Naji Hakim (*1955)

Villancico aragonés für Orgel

Verlag/Label: Schott Music, ED 23116
erschienen in: organ – Journal für die Orgel 2019/04 , Seite 56
„Villancico“ bezeichnet heute zwar im Spanischen vornehmlich ein Weihnachtslied, der Ursprung des Begriffs geht jedoch auf mittelalterliche weltliche Tanzlieder zurück, die vom Volk (den „villanos“) gesungen wurde. Auf diese Art muss dies hier verstanden werden, wo Naji Hakim nach bereits einigen Variationszy­len über folkloris­tische Themen ein weiteres Werk dieser Gattung vorlegt.
Inspiriert zeigt er sich dabei von der musikalischen Gestaltung der Karwochen-Feierlichkeiten in Saragossa und dabei vor allem von den Tänzern und Musikern der aragonesischen Jota, die in einem fröh­lichen Spektakel der österlichen Freude Ausdruck verleihen.

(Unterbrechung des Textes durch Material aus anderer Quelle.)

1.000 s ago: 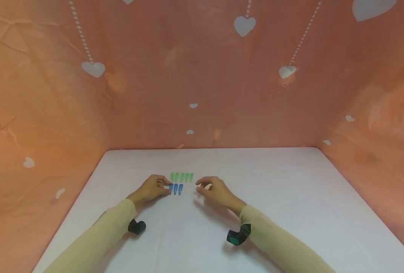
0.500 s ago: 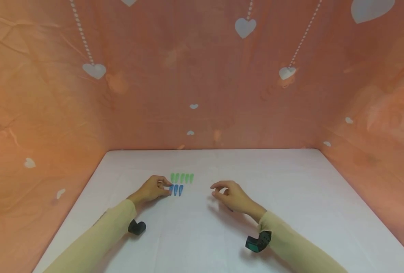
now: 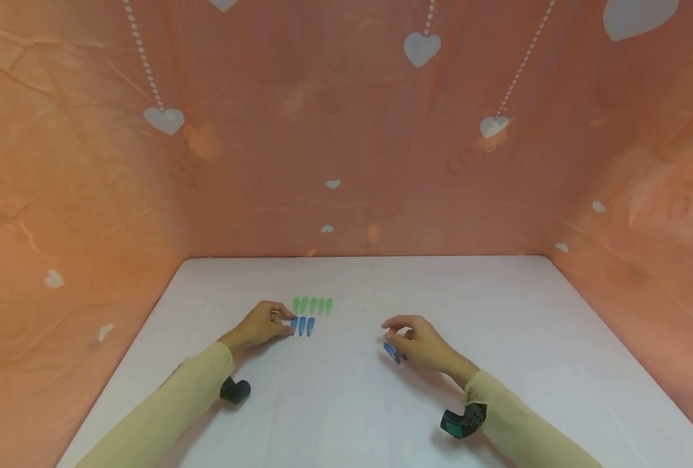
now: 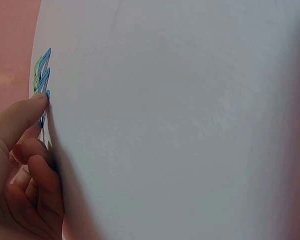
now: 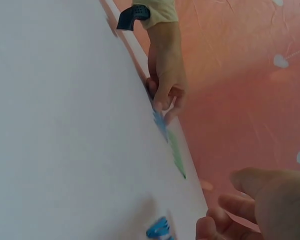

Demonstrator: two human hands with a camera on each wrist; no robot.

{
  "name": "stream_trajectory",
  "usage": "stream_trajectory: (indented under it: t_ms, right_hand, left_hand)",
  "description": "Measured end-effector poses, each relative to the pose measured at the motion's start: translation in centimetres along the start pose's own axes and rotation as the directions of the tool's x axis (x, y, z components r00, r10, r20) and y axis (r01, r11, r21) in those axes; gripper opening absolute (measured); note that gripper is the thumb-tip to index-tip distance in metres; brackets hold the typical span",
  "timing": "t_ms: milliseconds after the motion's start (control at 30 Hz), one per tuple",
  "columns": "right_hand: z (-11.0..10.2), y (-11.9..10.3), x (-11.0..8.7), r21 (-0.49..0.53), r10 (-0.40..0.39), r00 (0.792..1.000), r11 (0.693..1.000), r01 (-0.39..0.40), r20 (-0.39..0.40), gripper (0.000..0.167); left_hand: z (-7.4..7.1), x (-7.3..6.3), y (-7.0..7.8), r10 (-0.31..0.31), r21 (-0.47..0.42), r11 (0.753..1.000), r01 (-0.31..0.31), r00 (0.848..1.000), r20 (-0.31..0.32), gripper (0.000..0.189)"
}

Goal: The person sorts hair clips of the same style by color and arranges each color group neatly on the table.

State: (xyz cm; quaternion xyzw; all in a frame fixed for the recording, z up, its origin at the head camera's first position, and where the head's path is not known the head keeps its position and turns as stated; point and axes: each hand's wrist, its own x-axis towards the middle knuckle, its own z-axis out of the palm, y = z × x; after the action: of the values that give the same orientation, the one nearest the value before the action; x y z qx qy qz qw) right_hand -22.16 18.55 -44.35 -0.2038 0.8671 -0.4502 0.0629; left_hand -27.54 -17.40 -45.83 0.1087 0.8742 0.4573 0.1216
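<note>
Two neat rows of teardrop-shaped snap hair clips lie on the white table. The far row is several green hair clips (image 3: 313, 305). The near row is three blue hair clips (image 3: 302, 325). My left hand (image 3: 262, 322) pinches the leftmost blue clip between thumb and forefinger at its two ends; the left wrist view shows the thumb (image 4: 27, 112) on its tip. My right hand (image 3: 421, 342) hovers over the table farther right, fingers loosely bent, thumb and forefinger apart. Below its fingertips lies a loose blue hair clip (image 3: 391, 353), also seen as blue (image 5: 160, 229) in the right wrist view.
The white table (image 3: 335, 403) spreads wide around both hands. An orange cloth (image 3: 346, 130) with white hearts walls it at the back and sides. Dark wrist-worn devices sit on the left wrist (image 3: 235, 389) and the right wrist (image 3: 463, 421).
My right hand has moved right and toward me, away from the rows, and the loose blue clip beneath it now shows. The left hand has stayed at the leftmost blue clip.
</note>
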Motion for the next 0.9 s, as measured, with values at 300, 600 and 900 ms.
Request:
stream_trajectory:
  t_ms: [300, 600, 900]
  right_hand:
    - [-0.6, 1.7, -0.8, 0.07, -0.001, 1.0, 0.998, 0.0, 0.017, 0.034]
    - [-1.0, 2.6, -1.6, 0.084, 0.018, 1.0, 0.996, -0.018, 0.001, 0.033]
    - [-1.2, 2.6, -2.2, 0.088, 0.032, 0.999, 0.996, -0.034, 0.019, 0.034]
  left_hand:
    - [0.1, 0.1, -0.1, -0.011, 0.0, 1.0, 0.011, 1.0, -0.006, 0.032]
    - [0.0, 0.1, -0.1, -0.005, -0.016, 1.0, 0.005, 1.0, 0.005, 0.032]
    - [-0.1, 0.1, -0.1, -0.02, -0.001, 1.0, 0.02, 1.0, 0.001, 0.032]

Und als ein Abbild dessen muss dieses gut fünfminütige Stück gesehen werden: eine Abfolge von mehreren recht gleichartigen, freudig bewegten volkstümlichen Melodien, die Naji Hakim in gewohnter Art spritzig serviert.
Hier kommt eine weitere Bedeutung des Begriffs „Villancico“ zum Tragen, welcher eine musikalische Form bezeichnet, in der ein Refrain den Rahmen von Strophen bildet, die ihrerseits zweigeteilt sind und musikalische Verwandtschaft zum Refrain aufweisen. Hakim macht sich dieses Prinzip in freier Anwendung zunutze und präsentiert so, umrahmt von einer kurzen Introduktion, einer Coda und kleineren Überleitungen, insgesamt fünf kurze Themen. Diese werden allerdings nicht – wie das Jean Langlais etwa in seiner Suite folklorique exemplarisch gezeigt hat – musikalisch verarbeitet oder „durchgeführt“, sondern in ihrer Originalform belassen und mit einer den Rhythmus gut hervorbringenden Begleitung versehen.
Die Registrierung bleibt im Wesentlichen gleich (Mixturen und Zungen im Hauptwerk, begleitet von Grundstimmen und Zungen in den Nebenwerken), die Spielbarkeit kann als höchstens mittelschwer bezeichnet werden, die Notenausgabe ist sehr gut lesbar, klar und mit Finger- und Fußsätzen versehen.
All das ist gut gemachte „Gute-Laune-Musik“, wie wir sie von Naji Hakim und auch anderen kennen – trotzdem würde man von ihm gerne wieder ein Orgelwerk sehen, das an Ausmaß, musikalischer Durchdringung und spiritueller Konzeption an seine frühen Werke wie Memor oder Embrace of Fire heranreicht.